Voilà dix ans que cela dure. Dix ans que le rugby français s’enfonce irrémédiablement dans les méandres du rugby mondial. Quatrièmes…cinquièmes…aujourd’hui neuvièmes sur le grand échiquier vert. Chacun a sa théorie. La faute à Guy Noves, au Top 14, aux joueurs, à la fédération… Un peu à tous probablement. Quoiqu’il en soit il est temps de réagir. Violemment. Avec fermeté. Bernard Laporte, président de cette grande mascarade, qui nous habitué à des coups de gueule légendaires, va devoir en pousser un gros. Pas un de façade pour amuser la galerie et les médias. Mais un vrai, suivi d’actes, de résolutions, de décisions. Bref de changements radicaux à tous les étages. Et cela commence au plus bas des étages. Ne serait-il pas temps de réapprendre à jouer au rugby dans les écoles du même nom ? Apprendre sur le terrain, apprendre dans le vestiaire, apprendre dans le bus qui mène les gamins au tournoi du samedi au pied du clocher voisin. Que ceux qui ne me croient pas aillent voir un plateau sur un stade le samedi. Ils y verront l’étendue des dégâts.
Tiens en parlant de gamin, mon fils de 11 ans me reprit sèchement hier soir quand je lui disais naïvement que nous étions une grande nation de rugby.
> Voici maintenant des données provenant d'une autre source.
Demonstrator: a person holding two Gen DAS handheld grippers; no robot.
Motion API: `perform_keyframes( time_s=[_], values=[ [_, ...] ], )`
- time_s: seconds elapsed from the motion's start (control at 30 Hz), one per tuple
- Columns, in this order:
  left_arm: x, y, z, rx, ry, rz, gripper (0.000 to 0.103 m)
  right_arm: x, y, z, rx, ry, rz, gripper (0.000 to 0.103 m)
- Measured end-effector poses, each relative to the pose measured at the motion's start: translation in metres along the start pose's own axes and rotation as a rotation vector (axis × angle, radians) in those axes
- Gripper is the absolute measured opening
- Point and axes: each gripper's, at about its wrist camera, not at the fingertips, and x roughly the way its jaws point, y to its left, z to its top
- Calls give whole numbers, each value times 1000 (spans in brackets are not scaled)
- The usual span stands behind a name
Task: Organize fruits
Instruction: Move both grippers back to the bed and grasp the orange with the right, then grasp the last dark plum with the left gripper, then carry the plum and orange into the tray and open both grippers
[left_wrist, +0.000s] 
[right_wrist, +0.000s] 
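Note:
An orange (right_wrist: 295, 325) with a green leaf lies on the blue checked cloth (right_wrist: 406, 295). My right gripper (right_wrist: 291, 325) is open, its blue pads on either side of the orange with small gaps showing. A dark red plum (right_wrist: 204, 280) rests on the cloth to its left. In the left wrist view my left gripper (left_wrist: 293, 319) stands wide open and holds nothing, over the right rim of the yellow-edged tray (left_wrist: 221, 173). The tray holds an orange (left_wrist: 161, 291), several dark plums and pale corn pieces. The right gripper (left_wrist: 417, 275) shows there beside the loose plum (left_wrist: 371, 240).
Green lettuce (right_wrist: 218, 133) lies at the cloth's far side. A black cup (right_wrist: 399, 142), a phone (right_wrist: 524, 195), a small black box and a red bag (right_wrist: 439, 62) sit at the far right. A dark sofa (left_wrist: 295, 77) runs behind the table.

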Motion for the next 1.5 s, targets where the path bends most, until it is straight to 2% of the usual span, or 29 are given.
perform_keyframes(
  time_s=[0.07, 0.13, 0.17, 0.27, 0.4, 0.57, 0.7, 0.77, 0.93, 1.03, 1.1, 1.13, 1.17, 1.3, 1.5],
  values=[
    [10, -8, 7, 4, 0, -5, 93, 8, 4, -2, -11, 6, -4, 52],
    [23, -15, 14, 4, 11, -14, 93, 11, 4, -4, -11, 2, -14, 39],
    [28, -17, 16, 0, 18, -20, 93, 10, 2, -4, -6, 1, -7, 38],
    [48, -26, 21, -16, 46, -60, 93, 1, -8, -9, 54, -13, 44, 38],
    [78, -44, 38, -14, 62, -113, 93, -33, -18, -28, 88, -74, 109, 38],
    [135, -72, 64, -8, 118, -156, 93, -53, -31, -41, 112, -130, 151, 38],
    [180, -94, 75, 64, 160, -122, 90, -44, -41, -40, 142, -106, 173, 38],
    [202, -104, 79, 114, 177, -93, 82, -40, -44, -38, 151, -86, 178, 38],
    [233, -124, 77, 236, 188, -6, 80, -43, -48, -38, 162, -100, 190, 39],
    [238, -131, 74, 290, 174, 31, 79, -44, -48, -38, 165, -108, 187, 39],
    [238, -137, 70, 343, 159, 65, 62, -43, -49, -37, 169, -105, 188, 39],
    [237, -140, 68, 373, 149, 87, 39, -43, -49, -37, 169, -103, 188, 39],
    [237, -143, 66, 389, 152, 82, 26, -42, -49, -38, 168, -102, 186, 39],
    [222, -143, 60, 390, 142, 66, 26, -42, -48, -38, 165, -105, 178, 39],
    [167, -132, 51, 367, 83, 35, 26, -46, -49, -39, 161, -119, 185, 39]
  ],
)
- « Nous sommes une grande équipe de rugby ??? » me répondit-il.
Je me lançais alors dans une difficile explication.
- « Non…une grande nation. C’est-à-dire que nous sommes un pays qui compte dans le monde du rugby…3 fois finalistes de la coupe du monde…plusieurs grands chelems dans le tournoi…des victoires contre la Nouvelle Zélande….enfin tu vois quoi… ».
- « On a déjà gagné contre les All Blacks ?!? Tu plaisantes ! » (et oui il n’a que 11 ans…)
- « Bien sûr que l’on a déjà gagné contre eux. Pas souvent, mais plusieurs fois oui, et même à de grandes occasions. Ce n’est pas parce qu’actuellement nous avons une mauvaise équipe que nous ne sommes pas un pilier du rugby mondial. La preuve, on vient de nous attribuer la coupe du monde de 2023. On y ira si tu veux ! »
- « Bof….pour voir une équipe de loosers… »
Constat violent sur le fond et sur la forme. Et pourtant comment lui donner tort ? Car si les résultats ne pouvaient pas le contredire, à bien y réfléchir je n’avais pas plus d’arguments à lui opposer quant à l’état d’esprit de cette génération. Des loosers…ma progéniture avait raison.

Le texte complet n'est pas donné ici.